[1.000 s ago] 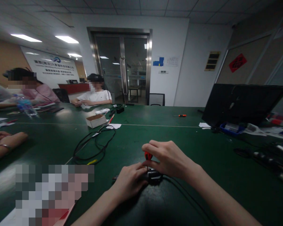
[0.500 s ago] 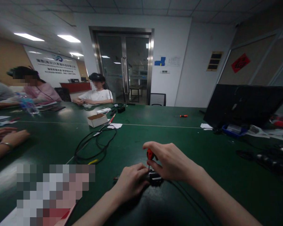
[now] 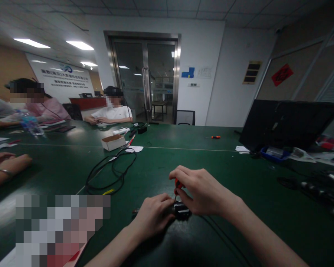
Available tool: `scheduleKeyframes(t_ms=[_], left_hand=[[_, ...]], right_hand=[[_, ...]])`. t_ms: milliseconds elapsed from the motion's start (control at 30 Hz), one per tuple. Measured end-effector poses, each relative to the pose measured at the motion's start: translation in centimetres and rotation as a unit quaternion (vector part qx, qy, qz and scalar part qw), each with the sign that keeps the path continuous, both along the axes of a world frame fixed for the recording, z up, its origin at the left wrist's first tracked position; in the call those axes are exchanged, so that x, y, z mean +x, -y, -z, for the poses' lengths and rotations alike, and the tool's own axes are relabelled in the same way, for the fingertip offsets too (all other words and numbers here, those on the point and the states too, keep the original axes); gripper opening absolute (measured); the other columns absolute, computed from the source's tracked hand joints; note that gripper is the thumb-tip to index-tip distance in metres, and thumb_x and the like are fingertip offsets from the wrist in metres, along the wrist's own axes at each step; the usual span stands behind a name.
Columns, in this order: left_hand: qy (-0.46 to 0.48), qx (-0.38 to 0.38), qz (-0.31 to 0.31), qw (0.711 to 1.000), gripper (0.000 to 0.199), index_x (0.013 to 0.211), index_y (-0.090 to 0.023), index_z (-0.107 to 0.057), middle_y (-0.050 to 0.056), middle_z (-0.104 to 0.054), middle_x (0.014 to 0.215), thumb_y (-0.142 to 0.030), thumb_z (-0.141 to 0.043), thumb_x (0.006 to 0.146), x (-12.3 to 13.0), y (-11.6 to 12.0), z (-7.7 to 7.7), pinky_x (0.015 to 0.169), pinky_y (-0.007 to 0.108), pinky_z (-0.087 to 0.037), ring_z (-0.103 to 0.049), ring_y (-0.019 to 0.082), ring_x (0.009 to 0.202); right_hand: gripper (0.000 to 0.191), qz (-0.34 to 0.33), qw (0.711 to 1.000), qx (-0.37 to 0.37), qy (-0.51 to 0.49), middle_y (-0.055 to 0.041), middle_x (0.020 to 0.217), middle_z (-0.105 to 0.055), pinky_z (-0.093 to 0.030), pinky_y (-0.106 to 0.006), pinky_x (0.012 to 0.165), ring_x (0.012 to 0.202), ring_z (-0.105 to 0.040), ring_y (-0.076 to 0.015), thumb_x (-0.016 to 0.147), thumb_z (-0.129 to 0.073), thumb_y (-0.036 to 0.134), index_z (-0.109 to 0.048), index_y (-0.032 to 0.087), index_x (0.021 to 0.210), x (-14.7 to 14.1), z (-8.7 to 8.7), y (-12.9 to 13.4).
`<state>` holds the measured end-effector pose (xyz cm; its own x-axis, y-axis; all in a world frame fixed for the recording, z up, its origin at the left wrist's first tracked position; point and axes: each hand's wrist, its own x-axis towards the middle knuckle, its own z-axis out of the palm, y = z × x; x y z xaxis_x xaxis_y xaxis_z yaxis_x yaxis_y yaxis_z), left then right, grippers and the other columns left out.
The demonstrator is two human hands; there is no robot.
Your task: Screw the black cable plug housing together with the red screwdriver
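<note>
Near the front of the green table, a small black device (image 3: 182,210) with a cable lies under both hands. My left hand (image 3: 156,212) has its fingers closed on the device's left side. My right hand (image 3: 197,190) grips the orange handle of a screwdriver (image 3: 178,184), which stands nearly upright with its thin shaft pointing down at the device's left end. Where the tip meets the device is too small to make out. A dark thin piece (image 3: 135,211) sticks out left of my left hand.
Left of my hands lie a coiled black cable (image 3: 122,178) and an open white box (image 3: 113,142). Another orange screwdriver (image 3: 215,137) lies farther back. A monitor (image 3: 289,124) stands at the right beside a blue tray (image 3: 275,154). A person's hands (image 3: 13,165) rest at the left edge.
The screwdriver's handle has tilted slightly in my right hand, and its fingers have shifted a little. My left hand stays on the device. The whole view has moved slightly.
</note>
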<state>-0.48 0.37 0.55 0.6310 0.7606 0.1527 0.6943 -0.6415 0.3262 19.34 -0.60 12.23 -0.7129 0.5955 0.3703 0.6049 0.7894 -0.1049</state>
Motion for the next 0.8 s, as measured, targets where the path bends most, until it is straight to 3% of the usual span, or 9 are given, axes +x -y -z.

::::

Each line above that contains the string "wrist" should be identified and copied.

Available tool: `scheduleKeyframes(t_ms=[_], left_hand=[[_, ...]], right_hand=[[_, ...]])`. t_ms: milliseconds elapsed from the motion's start (control at 30 Hz), one per tuple. Measured end-effector poses, each relative to the pose measured at the motion's start: translation in centimetres and rotation as a unit quaternion (vector part qx, qy, qz and scalar part qw), each with the sign that keeps the path continuous, both along the axes of a world frame fixed for the recording, z up, its origin at the left wrist's first tracked position; in the call those axes are exchanged, so that x, y, z mean +x, -y, -z, for the poses' lengths and rotations alike, and the tool's own axes are relabelled in the same way, for the fingertip offsets too (all other words and numbers here, those on the point and the states too, keep the original axes); gripper opening absolute (measured); the other columns absolute, computed from the source's tracked hand joints; note that gripper is the thumb-tip to index-tip distance in metres, and thumb_x and the like are fingertip offsets from the wrist in metres, along the wrist's own axes at each step; the usual span stands behind a name.
`<state>` holds the measured end-effector pose (xyz cm; its own x-axis, y-axis; all in a world frame fixed for the recording, z up, its origin at the left wrist's first tracked position; point and axes: each hand's wrist, its own x-axis towards the middle knuckle, its own z-axis out of the palm, y = z × x; x y z xaxis_x xaxis_y xaxis_z yaxis_x yaxis_y yaxis_z), left then right, grippers and the other columns left out.

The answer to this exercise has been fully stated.